Poster #74 CAN D2/3 BLOCKADE IMPROVE BASIC INFORMATION PROCESSING IN FIRST EPISODE SCHIZOPHRENIA? Signe W. Düring, Birte Glenthøj, Bob Oranje University of Copenhagen, Copenhagen, Denmark Background: Background Specific deficits in basic information processing, have long been thought to represent certain endophenotypes within the schizophrenia spectrum. These deficits can be reliably assessed using advanced electroencephalographical (EEG) paradigms. Deficits in sensory gating and selective attention are thought to contribute to both negative and positive symptoms in schizophrenia, by affecting perception and interpretation of the surroundings. Currently, only a few studies have been performed on the effects of selective dopamine D2/D3 antagonists on deficient sensory gating and selective attention of either antipsychotic naïve, or antipsychotic free, first-episode patients with schizophrenia. Methods: A minimum of 45 antipsychotic naïve, or antipsychotic free patients with first episode schizophrenia, and the same number of age and gender matched healthy controls, will be tested in the Copenhagen Psychophysiological Test Battery (CPTB) at baseline, and after a period of 4 weeks treatment with amisulpride. The antipsychotic free patients will have had less than two weeks of antipsychotic drug treatment at the time of inclusion. The CPTB paradigm uses auditory stimuli and advanced EEG to investigate psychophysiological parameters of sensory (P50 suppression) and sensorimotor gating (PPI, prepulse inhibition of the startle reflex), as well as selective attention (P300 amplitude, processing negativity and mismatch negativity). Results: Currently, 42 first episode patients have been tested at baseline, and 25 at FU. Recruitment is still in progress. Discussion: We hypothesize that patients, at the time of inclusion, will demonstrate reductions in PPI and P50 suppression, as well as reductions in P300 and processing negativity and mismatch negativity amplitudes compared to healthy controls. Following four weeks of treatment with amisulpride, we expect these deficiencies to have disappeared.

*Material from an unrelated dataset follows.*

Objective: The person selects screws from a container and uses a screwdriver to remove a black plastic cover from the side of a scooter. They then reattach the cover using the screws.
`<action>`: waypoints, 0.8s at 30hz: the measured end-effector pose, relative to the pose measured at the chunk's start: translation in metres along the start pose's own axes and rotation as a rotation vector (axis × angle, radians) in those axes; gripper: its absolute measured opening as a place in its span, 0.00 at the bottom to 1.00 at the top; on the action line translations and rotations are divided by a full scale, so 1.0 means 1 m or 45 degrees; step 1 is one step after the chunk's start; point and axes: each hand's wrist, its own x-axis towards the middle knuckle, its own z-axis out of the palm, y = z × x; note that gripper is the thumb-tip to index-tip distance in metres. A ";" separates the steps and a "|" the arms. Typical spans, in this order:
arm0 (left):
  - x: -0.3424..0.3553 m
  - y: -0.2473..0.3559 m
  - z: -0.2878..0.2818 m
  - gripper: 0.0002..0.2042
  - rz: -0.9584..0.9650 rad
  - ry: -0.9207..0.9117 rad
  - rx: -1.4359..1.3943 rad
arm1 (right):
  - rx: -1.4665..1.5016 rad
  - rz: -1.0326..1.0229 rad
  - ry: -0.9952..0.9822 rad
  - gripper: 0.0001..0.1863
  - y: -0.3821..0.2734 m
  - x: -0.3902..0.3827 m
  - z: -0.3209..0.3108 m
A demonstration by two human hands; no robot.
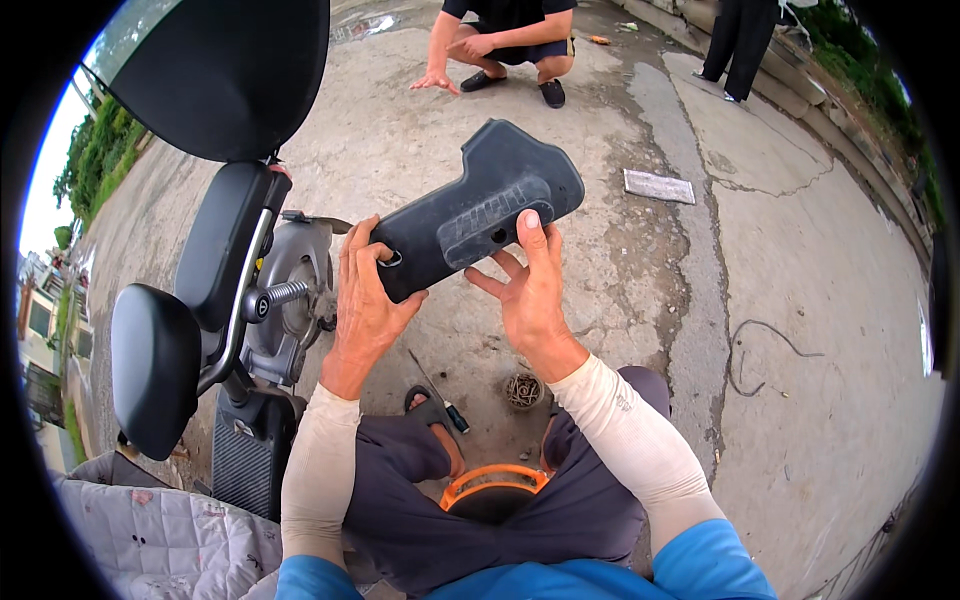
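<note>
A black plastic cover (480, 190), scuffed and angular with a wider far end, is held up in front of me, tilted up to the right. My left hand (360, 305) grips its near left end, fingers at a round hole there. With the thumb on its face and the fingers under the lower edge, my right hand (535, 300) grips the right part. Below, between my feet, stand a small round container (524, 391) full of screws or bolts and, to its left, a screwdriver (456, 415) lying on the concrete.
To my left stands a scooter with black seats (225, 240) and a wheel (290, 285). A quilted cloth (170, 540) lies near it. An orange-rimmed stool (495, 475) is beneath me. A person (510, 40) crouches ahead. A flat pale slab (659, 186) and a wire (770, 330) lie right.
</note>
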 end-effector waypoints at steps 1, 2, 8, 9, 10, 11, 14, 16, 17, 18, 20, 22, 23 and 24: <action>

Poster #75 AGE EFFECTS ON P50 SUPPRESSION IN HEALTHY MALE VOLUNTEERS Mikkel Erlang 1,2,3 , Birte Glenthoj 1,2,3 , Bob Oranje 1,2,3 Center for Clinical Intervention and Neuropsychiatric Schizophrenia Research, Glostrup, Denmark; 2 Center for Neuropsychiatric Schizophrenia Research, Glostrup, Denmark; 3 University Psychiatric Center Glostrup, Faculty of Health Sciences, Copenhagen University, Copenhagen, Denmark 1
Background: Cognitive disturbances, including attention deficits and sen-
sory gating, form core features in schizophrenia. P50 suppression which is thought to reflect pre-attentive sensory gating processes, have in a large number of studies and meta-analyses shown consistent deficits in P50 suppression in patients suffering from schizophrenia. P50 suppression has been shown to vary with age in a number of studies with focus on the agespan between early childhood and late adolescence. However, very few studies have reported age variation in the adult population, and the subject population of these clinical studies are relative small, age homogenous and prone to gender- and medication effects. The current study reports on the effect of age on P50 suppression as observed in large group of healthy males evenly distributed over a wide age span. Methods: Fifty-seven healthy male volunteers evenly distributed in age from 18-80 years, were tested in a P50 suppression paradigm. The paradigm consisted of 120 identical pared stimuli with an inter-stimulus interval of 500 ms and an inter trial interval of 10 s. The stimuli were all short pulses of white noise (1.4 ms and 80 dB). Both P50 latency and amplitude of the P50 waveform were measured at electrode Cz, for both conditioning (S1) and testing (S2) stimuli. Results: No age effect on P50 suppression (S2/S1) was found. We did however observe a significant effect of age on the subjects’ amplitudes to S1 stimuli and on their latency to S2 stimuli. Both these findings could be modelled as U shaped curves with a minimum around 45 years of age and maxima at 20 and 80 years of age. No significant effect of age was found on the subjects’ amplitudes to S2 stimuli nor on their latency to S1 stimuli although also these phenomena showed U-shaped curves with age, yet only at trend levels of significance. Discussion: In the current study we found age effects on latency and magnitude of the P50 waveform, but these findings did not have a significant impact on P50 suppression. The age related differences in magnitude seems to be similar enough at S1 and S2 to balance each other out in the ratio S2/S1, which is commonly used to express the level of P50 suppression. Our data therefore suggest that P50 suppression is stable over age, although its constituents (the responses to S1 and S2) are not. Future research should focus on effects of age on P50 suppression and its constituents in a longitudinal approach.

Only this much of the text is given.